PAPST BENEDIKT wies in einer Predigt darauf hin, dass der Engel Maria mit dem Wort kaire, freue dich, sei froh, begrüßte. Dies ist umso überraschender, als der Gruß unter den Juden Shalom, Frieden, war. Und er folgerte daraus, „dass das erste Wort des Neuen Testaments eine Einladung zur Freude ist: Freue dich! Das Neue Testament ist wirklich ein ,Evangelium‘, die ,Gute Nachricht‘, die uns Freude bringt. Gott ist uns nicht fern, unbekannt, rätselhaft oder vielleicht gefährlich. Gott ist uns nahe.“4 Diese neue Freude, die in die Welt einbricht, zieht sich wie ein roter Faden durch das Evangelium und erreicht in den Seligpreisungen ihren Höhepunkt. Jesus selbst war sich der Neuheit seiner Lehre vollkommen bewusst. Wenn wir an Momente zurückdenken, in denen wir wirklich glücklich waren, erkennen wir oft, dass dieses Glück nicht auf Reichtum, Vergnügen oder Bequemlichkeit beruhte.
„Freude ist nicht einfach die Emotion eines Augenblicks: Sie ist mehr als das!“, betont Papst Franziskus und sagt weiter: „Wahre Freude kommt nicht von den materiellen Dingen, vom Besitz, nein! Sie kommt aus der Begegnung, aus der Beziehung zum anderen, aus dem Gefühl, angenommen, verstanden, geliebt zu sein, und daraus, den anderen anzunehmen, zu verstehen und zu lieben.“5 Oft sehen wir die Freude, die Jesus uns verheißt, als etwas Zukünftiges. Doch seine Worte wirken schon im Hier und Jetzt unseres Alltags. Wer auf Gott vertraut, kann sich leichter lieben lassen. Wer auf Gott vertraut, erkennt in Rückschlägen eine Erinnerung daran, dass das wahre Glück nur in der Gemeinschaft mit Gott gefunden werden kann.

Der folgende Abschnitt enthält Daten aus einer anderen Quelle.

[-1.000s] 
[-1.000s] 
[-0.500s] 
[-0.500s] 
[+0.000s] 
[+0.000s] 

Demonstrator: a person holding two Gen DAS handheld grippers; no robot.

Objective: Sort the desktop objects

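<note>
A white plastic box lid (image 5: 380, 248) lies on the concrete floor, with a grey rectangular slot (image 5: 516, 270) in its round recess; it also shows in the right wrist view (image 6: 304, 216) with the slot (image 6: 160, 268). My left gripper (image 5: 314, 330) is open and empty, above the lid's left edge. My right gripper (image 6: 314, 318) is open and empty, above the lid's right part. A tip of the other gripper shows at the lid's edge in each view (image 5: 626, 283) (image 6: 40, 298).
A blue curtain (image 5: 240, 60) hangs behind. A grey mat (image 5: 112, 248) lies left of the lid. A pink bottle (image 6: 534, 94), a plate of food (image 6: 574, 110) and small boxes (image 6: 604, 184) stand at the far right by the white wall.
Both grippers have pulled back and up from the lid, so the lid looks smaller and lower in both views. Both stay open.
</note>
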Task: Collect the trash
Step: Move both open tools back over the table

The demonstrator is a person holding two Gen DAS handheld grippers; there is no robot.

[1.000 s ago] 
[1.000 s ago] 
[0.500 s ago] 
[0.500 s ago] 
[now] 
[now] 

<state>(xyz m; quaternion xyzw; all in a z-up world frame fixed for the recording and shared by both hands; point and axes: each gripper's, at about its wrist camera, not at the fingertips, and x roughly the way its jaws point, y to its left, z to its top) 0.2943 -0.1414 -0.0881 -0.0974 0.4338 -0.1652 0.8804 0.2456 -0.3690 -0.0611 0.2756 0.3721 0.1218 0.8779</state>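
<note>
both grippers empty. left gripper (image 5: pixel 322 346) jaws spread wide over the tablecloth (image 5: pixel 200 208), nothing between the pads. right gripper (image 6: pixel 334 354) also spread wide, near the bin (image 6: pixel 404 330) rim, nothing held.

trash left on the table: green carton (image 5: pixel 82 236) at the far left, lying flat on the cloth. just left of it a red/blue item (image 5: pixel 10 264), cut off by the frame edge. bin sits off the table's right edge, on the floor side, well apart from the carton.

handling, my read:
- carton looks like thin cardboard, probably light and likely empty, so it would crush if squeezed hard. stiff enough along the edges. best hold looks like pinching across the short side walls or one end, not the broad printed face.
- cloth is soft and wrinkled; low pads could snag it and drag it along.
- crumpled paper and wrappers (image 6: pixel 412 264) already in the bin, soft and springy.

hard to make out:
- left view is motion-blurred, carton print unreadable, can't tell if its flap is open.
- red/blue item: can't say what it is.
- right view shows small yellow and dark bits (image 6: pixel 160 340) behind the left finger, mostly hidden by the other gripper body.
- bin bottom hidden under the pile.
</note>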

Als Kinder Gottes, nach seinem Ebenbild geschaffen, suchen wir nicht nach einem vergänglichen Glück, sondern danach, an der ewigen Freude unseres himmlischen Vaters teilzuhaben. Jesus hat uns versprochen, dass seine Freude in uns sein soll, damit unsere Freude vollkommen werde (vgl. Joh 15,11). Gott setzt sich als erster für unser Glück ein – und das erfüllt uns mit Dankbarkeit.

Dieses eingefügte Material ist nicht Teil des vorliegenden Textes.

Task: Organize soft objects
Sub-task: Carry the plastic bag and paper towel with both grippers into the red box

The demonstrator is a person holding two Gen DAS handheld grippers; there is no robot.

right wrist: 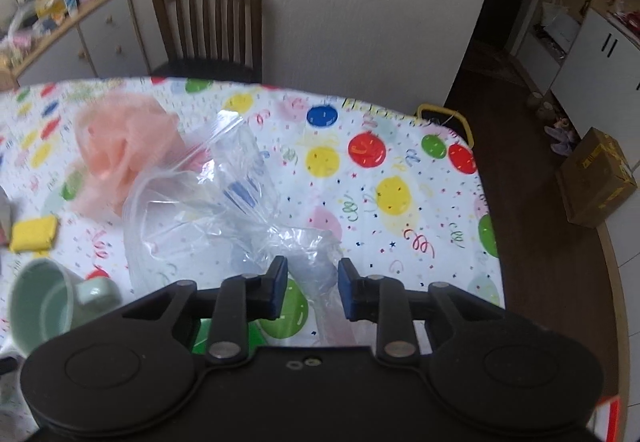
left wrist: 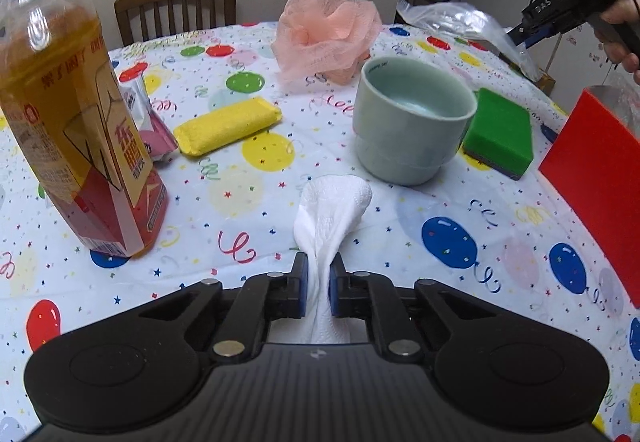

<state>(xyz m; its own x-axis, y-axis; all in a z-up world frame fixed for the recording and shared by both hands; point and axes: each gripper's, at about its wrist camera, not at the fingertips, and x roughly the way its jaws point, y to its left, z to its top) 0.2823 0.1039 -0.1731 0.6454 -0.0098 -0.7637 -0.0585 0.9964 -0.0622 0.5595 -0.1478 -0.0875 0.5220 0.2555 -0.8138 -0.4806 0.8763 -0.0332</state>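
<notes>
My left gripper (left wrist: 319, 274) is shut on a white paper tissue (left wrist: 332, 209), whose crumpled end sticks out ahead of the pads over the balloon-print tablecloth (left wrist: 248, 201). My right gripper (right wrist: 313, 282) is shut on a bunched corner of a clear zip bag (right wrist: 192, 209). In the left wrist view the right gripper (left wrist: 518, 33) holds that bag (left wrist: 452, 17) up at the far right. A pink mesh puff (left wrist: 328, 29) sits at the back, a yellow sponge (left wrist: 228, 125) lies left of centre, and a green sponge (left wrist: 500, 129) lies right of the cup.
A pale green cup (left wrist: 412, 129) stands mid-table. A tall bottle of amber drink (left wrist: 76, 113) stands close at the left, with a small pink packet (left wrist: 156, 129) behind it. A red box (left wrist: 596, 169) is at the right. A wooden chair (left wrist: 176, 5) stands behind the table, whose edge (right wrist: 492, 242) drops off on the right.
</notes>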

WAS IST das Haupthindernis für unsere Freude? Aus dem Glauben heraus können wir sagen, dass der einzige Quell der Traurigkeit die Sünde ist. Alle anderen Unglücke sind dies nur in dem Maß, in dem wir die Dinge noch nicht aus Gottes Perspektive beurteilen. „Unser Herr möchte, dass wir glücklich sind“, sagte der heilige Josefmaria. „Ich sehe meine Kinder stets voller Freude, einer übernatürlichen Freude, die so tief in ihnen verwurzelt ist, dass sie selbst mit den Leiden und Widrigkeiten des irdischen Lebens vereinbar ist.“6 Ähnlich sagte der heilige Johannes Chrysostomus: „Auf Erden endet die Freude oft in Traurigkeit; doch für jene, die Christus gemäß leben, verwandeln sich auch die Leiden in Freude.“7
Vielleicht denken wir manchmal, dass wir wegen unserer Unzulänglichkeiten eine gewisse Traurigkeit verdienen. Dieser Gedanke beruht jedoch auf der falschen Annahme, dass Glück nur dann möglich ist, wenn wir alles, was wir uns vornehmen, hervorragend meistern. Die Freude, zu der der Herr uns ruft, gründet vielmehr auf unseren Weg der Gleichgestaltung mit Jesus Christus – wie der heilige Josefmaria schrieb –, und „nicht auf unsere Tugenden.“ Die Freude kommt nicht aus eitler Selbstzufriedenheit, sondern beruht gerade auf der menschlichen Schwäche und Zerbrechlichkeit. „Die eigene Schwäche zu erkennen und die inneren Widerstände zu erfahren, kann und soll uns den Weg zur Freude bahnen.“8 Der Gründer des Opus Dei wiederholte oft: „Seid davon überzeugt: Gott will unsere Unzulänglichkeiten nicht, er verachtet sie aber auch nicht; er rechnet mit ihnen, damit wir uns heiligen.“9
Wahre Freude liegt in der unendlichen und unverdienten Liebe Gottes. Maria, unsere Mutter, nahm den Herrn bedingungslos in ihrem Schoß auf. Deshalb kann sie voller Demut verkünden: Siehe, von nun an preisen mich selig alle Geschlechter (Lk 1,48). Bitten wir sie um ihre Hilfe, damit auch wir diese tiefe Freude erfahren und in ihr leben können.
1 Msgr. Fernando Ocáriz, Im Licht des Evangeliums, S. 70.
2 Franziskus, Angelus-Gebet, 17.2.2019.
3 Msgr. Fernando Ocáriz, Artikel in Romana, Dejarse sorprender por un Padre bueno, 25.1.2019, S. 97-99.
4 Benedikt XVI., Predigt, 18.12.2005.
5 Franziskus, Ansprache, 6.7.2013.
6 Hl. Josefmaria, Homilie, 26.5.1974.
7 Hl. Johannes Chrysostomus, Kommentar zum Evangelium des hl. Matthäus, 18.
8 Msgr. Fernando Ocáriz, Im Licht des Evangeliums, S. 160f.
9 Hl. Josefmaria, Freunde Gottes, Nr. 215.